## INFORMATION PROVIDED
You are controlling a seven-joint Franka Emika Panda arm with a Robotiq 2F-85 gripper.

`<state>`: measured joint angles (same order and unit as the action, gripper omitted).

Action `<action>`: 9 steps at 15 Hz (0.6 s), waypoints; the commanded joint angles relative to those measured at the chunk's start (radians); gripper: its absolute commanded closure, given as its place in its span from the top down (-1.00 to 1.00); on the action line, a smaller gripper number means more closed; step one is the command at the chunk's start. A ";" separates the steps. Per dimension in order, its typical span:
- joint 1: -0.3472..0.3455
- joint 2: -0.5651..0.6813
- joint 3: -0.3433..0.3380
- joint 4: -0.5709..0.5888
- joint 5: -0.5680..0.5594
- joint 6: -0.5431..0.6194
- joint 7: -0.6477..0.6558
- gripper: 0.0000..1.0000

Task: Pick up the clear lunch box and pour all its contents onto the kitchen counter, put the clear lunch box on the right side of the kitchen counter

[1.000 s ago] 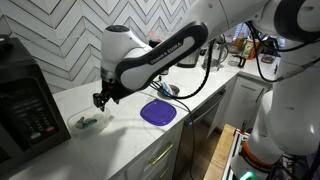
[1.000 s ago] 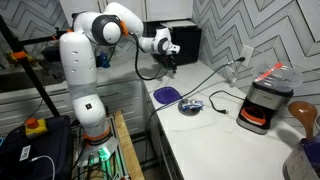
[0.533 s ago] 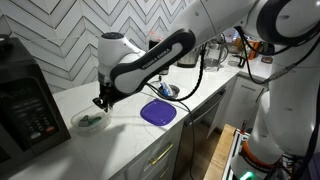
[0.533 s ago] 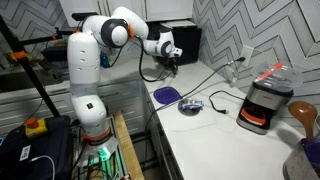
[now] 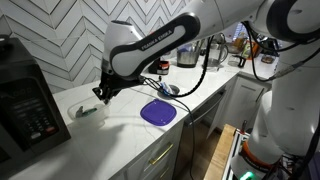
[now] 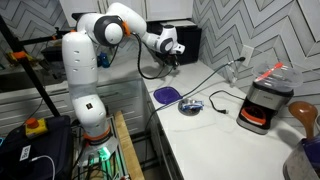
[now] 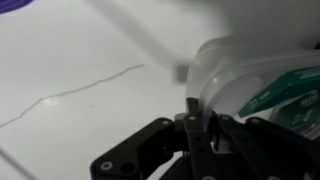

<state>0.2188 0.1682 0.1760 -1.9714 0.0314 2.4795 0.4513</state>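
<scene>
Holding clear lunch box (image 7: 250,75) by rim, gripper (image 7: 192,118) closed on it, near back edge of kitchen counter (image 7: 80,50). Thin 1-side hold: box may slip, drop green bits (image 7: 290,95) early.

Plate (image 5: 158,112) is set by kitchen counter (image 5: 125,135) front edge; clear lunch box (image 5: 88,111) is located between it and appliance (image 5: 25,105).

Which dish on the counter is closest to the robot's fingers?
The clear lunch box, the see-through one holding green bits, right by the fingers. The round purple plate lies farther along the white counter.
</scene>
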 commanded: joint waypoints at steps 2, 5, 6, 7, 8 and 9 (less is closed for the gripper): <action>-0.066 -0.262 -0.047 -0.225 0.090 -0.003 -0.018 -0.97; -0.121 -0.399 -0.087 -0.342 0.086 -0.013 -0.001 -0.97; -0.144 -0.445 -0.100 -0.376 0.075 -0.025 0.001 -0.97; -0.168 -0.490 -0.114 -0.411 0.074 -0.027 0.003 -0.97; -0.204 -0.538 -0.119 -0.443 0.045 -0.030 0.046 -0.97; -0.236 -0.590 -0.127 -0.477 0.038 -0.030 0.062 -0.97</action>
<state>0.0546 -0.2495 0.0631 -2.3160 0.0907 2.4687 0.4538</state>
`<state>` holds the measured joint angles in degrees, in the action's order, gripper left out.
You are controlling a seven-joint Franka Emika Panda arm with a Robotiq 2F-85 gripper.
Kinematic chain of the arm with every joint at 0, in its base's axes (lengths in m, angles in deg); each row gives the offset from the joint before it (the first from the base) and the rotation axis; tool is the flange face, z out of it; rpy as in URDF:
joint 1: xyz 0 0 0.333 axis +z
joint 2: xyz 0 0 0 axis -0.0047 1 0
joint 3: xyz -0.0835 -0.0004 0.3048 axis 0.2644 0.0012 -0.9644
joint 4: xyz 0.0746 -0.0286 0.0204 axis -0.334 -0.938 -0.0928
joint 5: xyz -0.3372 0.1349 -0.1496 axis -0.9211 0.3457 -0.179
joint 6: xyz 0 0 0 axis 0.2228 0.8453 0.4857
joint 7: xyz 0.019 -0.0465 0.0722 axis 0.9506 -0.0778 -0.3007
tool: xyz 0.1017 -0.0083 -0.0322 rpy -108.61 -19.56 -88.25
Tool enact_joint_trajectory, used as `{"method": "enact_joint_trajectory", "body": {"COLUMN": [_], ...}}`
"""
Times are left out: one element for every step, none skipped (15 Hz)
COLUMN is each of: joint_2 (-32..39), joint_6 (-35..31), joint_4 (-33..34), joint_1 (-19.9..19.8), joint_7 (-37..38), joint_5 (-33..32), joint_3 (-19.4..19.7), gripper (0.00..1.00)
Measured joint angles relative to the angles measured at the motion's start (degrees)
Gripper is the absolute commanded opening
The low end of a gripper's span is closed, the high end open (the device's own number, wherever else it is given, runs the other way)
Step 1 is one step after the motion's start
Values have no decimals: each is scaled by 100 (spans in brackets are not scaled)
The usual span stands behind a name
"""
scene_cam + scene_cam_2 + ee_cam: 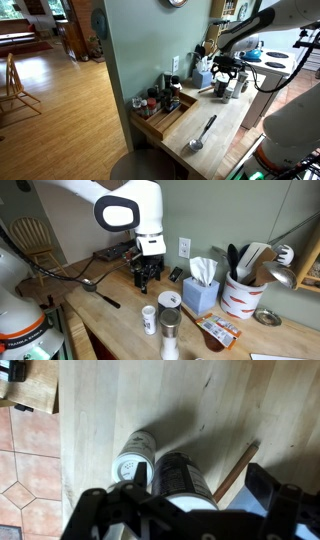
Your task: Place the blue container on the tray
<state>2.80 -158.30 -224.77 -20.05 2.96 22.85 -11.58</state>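
The blue container [148, 318], small and whitish with a pale lid, stands upright near the counter's front edge, close beside the grey metal cup [170, 328]. In the wrist view the blue container [135, 460] is by my left finger, and the darker labelled cup [183, 478] sits between the fingers. My gripper [199, 482] is open and empty, hovering above both; it also shows in both exterior views [228, 74] [146, 282]. The wooden tray [166, 118] lies by the wall and holds several dark spice jars. Its corner shows in the wrist view [30, 390].
A metal ladle [202, 133] lies on the counter, and its handle [236, 472] runs just beside the cup. A blue tissue box [200, 292] and a utensil crock [240, 295] stand along the wall. A small packet [218, 332] lies near the front edge.
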Motion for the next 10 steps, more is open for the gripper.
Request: {"method": "enact_joint_trajectory", "body": {"joint_2": [69,130,194,255,317,378,436,487,537,579], "joint_6": [-68,-153,-249,-326,-400,-463,-521,-563,-622,-682], "joint_4": [14,24,37,51,65,78,88,93,95,95], "joint_1": [-1,-2,-3,-6,-9,-11,-14,-15,-15,-15], "joint_7": [83,153,226,309,408,505,598,672,728,763], "joint_5": [-5,-7,-26,-67,-135,-217,-290,-345,-390,-418], "joint_3": [21,42,61,73,84,94,107,124,146,167], "gripper": [100,100,100,100,100,100,100,100,100,100]}}
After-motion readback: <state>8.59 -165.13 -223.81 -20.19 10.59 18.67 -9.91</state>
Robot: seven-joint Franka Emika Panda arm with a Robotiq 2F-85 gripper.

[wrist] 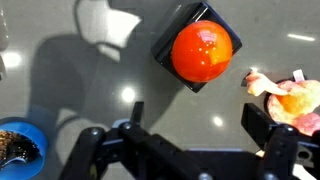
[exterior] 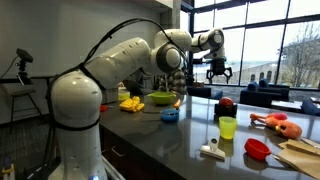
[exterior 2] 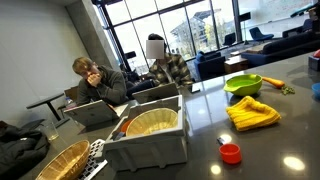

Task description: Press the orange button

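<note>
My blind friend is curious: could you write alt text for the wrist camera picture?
A shiny orange button on a dark square base sits on a dark counter, seen from above. The robot's fingers stand spread apart at the bottom edge; a blue bowl lies lower left, a lumpy orange toy at right.

Open air hangs beneath the gripper (exterior: pixel 218 72) in an exterior view, a clear drop to the orange button (exterior: pixel 225 103). In the wrist view, bare dark counter (wrist: pixel 90 75) lies to the button's left and below it. The lumpy orange toy (wrist: pixel 288 100) crowds the right side, near but apart. The blue bowl (wrist: pixel 18 150) sits well off in the lower corner. The yellow-green cup (exterior: pixel 227 127) stands near the button, on the camera side.
</note>
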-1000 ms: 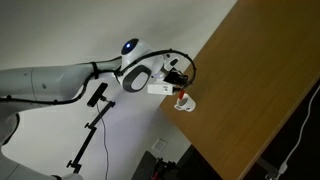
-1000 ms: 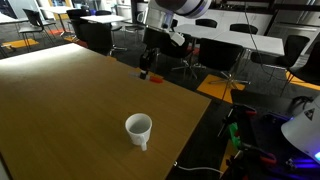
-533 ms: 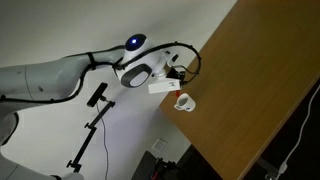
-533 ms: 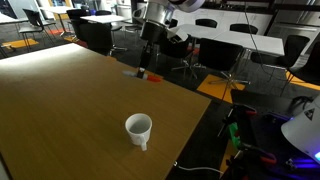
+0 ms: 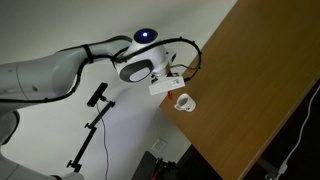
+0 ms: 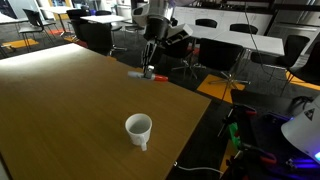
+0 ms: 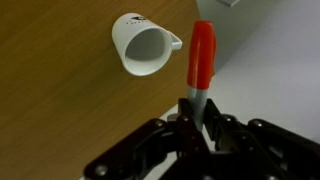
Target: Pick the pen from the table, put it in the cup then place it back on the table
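Observation:
My gripper [image 7: 197, 110] is shut on the red pen [image 7: 201, 55], which sticks out straight ahead of the fingers. The white cup [image 7: 142, 47] stands on the brown table [image 7: 50, 70] near its edge, left of the pen tip and apart from it; I see nothing inside it. In an exterior view the gripper [image 6: 150, 60] hangs over the table's far edge with the pen [image 6: 150, 72] pointing down, well away from the cup [image 6: 139, 129]. In an exterior view the gripper [image 5: 176, 77] is just above the cup [image 5: 184, 102].
The table edge runs close beside the cup [image 5: 200, 140], with floor beyond it. Office chairs and desks [image 6: 220, 50] stand behind the table. A black tripod stand [image 5: 95, 120] stands under the arm.
The gripper has lifted up and away from the cup with the pen still in it. The cup has not moved.

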Robot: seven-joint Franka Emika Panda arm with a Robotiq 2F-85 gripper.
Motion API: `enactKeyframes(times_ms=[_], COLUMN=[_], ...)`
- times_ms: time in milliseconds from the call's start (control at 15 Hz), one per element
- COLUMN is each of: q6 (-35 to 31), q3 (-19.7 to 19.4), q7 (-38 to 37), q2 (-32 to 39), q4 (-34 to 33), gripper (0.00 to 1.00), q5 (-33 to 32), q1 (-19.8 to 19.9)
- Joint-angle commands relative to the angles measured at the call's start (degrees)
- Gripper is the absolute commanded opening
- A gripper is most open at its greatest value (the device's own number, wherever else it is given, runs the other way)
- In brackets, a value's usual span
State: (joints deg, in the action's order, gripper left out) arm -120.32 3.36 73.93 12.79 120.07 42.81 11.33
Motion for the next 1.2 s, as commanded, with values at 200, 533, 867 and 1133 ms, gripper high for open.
enactKeyframes(times_ms=[200, 533, 867, 1133], q6=[0.6, 2.9, 7.9, 10.2], q3=[-1.7, 0.2, -0.2, -1.2], q7=[0.1, 17.0, 31.0, 38.5], q2=[0.0, 3.3, 5.5, 6.7], q4=[-0.2, -3.7, -5.8, -6.3], gripper=[0.05, 0.05, 0.05, 0.05], q5=[0.2, 14.3, 25.1, 24.4], q1=[-1.6, -1.6, -2.5, -3.5])
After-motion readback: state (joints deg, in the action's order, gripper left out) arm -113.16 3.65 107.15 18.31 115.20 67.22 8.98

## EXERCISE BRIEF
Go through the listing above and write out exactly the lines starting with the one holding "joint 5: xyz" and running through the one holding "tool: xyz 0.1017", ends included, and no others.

## RESPONSE AREA
joint 5: xyz -0.3372 0.1349 -0.1496 axis -0.9211 0.3457 -0.179
joint 6: xyz 0 0 0 axis 0.2228 0.8453 0.4857
joint 7: xyz 0.019 -0.0465 0.0722 axis 0.9506 -0.0778 -0.3007
tool: xyz 0.1017 -0.0083 -0.0322 rpy -108.61 -19.56 -88.25

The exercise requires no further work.